Para que la enseñanza de la lectura y la escritura plantee soluciones y no obstáculos, el rol del
profesor debe adquirir una verdadera dimensión pedagógica, acompañando al estudiante en el
señalamiento de los progresos, tratando de generar la autonomía necesaria para que pueda
evaluar su propio proceso de construcción del conocimiento, promoviendo siempre el
interrogante frente a lo que se lee y proponiéndole diferentes instancias de escritura, incluso
aquellas en donde, sin perder la “autoridad pedagógica” (Dussel, 2006) en estas prácticas, se le dé
mayor libertad para elegir temas, estructuras, géneros, etc. En palabras de Daniel Cassany:
“Tenemos que actuar como un guía de montaña que marca el camino a seguir y ofrece recursos y
técnicas para escalar mejor” (Cassany, 2006).

En este artículo las autoras destacan la importancia de la escritura, como herramienta intelectual y
su incidencia en la transformación de los procesos de pensamiento. "... cuando el texto está
terminado, el escritor siente que sabe más que antes de empezarlo. La reformulación del propio
texto para ajustarlo al género y a la situación repercute, así, sobre el contenido, cuyo
conocimiento se transforma o, para decirlo en términos del sujeto, se ‘apropia’.
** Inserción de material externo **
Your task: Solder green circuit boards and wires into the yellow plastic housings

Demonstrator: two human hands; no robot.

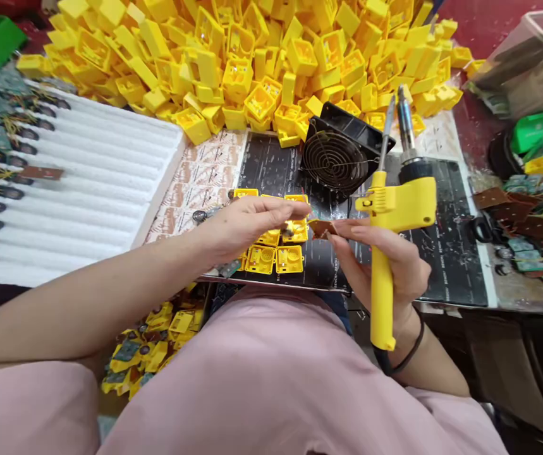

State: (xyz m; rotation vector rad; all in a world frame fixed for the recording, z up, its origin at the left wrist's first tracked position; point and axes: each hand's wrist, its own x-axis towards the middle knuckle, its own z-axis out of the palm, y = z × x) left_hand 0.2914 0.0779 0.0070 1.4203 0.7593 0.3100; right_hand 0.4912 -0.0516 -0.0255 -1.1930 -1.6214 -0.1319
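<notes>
My right hand [394,259] is wrapped around a yellow soldering gun [382,284], its metal tip pointing away from me. Between that hand's thumb and fingers is also a small brown circuit board [322,229]. My left hand [262,218] hovers over open yellow plastic cases [289,259] set in rows, thumb pressed towards its fingers. Whatever it pinches is hidden. A blurred dark round part lies just under its fingertips, close to the board. Left of these cases, a small round speaker [200,217] rests on the table.
Beyond the black mat [446,253] spreads a large heap of yellow cases [237,76]. A black fan [340,151] stands before it. On the left, a white foam tray [95,170] bears green boards with speakers. More boards [536,227] and a clear bin [527,63] are right.
</notes>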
Tal relación entre escritura y pensamiento es motivo de investigaciones que coinciden en afirmar
la importancia de aquellas instituciones que permitan a los jóvenes un entrenamiento sistemático
y especializado en la elaboración de textos complejos que demanden para su resolución
estrategias diversas y planteen problemas y desafíos interesantes a quienes escriben. Sin
embargo, coinciden las autoras, tales situaciones de escritura no son frecuentes ni en la escuela
secundaria, ni en la universidad, que es la etapa en la que los jóvenes están en condiciones
óptimas para encarar la lectura y escritura de textos complejos. "Está claro que el lugar que se
concede a la escritura como producción de textos significativos y exigentes es correlativo del tipo
de relación que se propicia con el conocimiento y, en última instancia, del perfil profesional que se
privilegia: más o menos reflexivo, más o menos autónomo, más o menos crítico".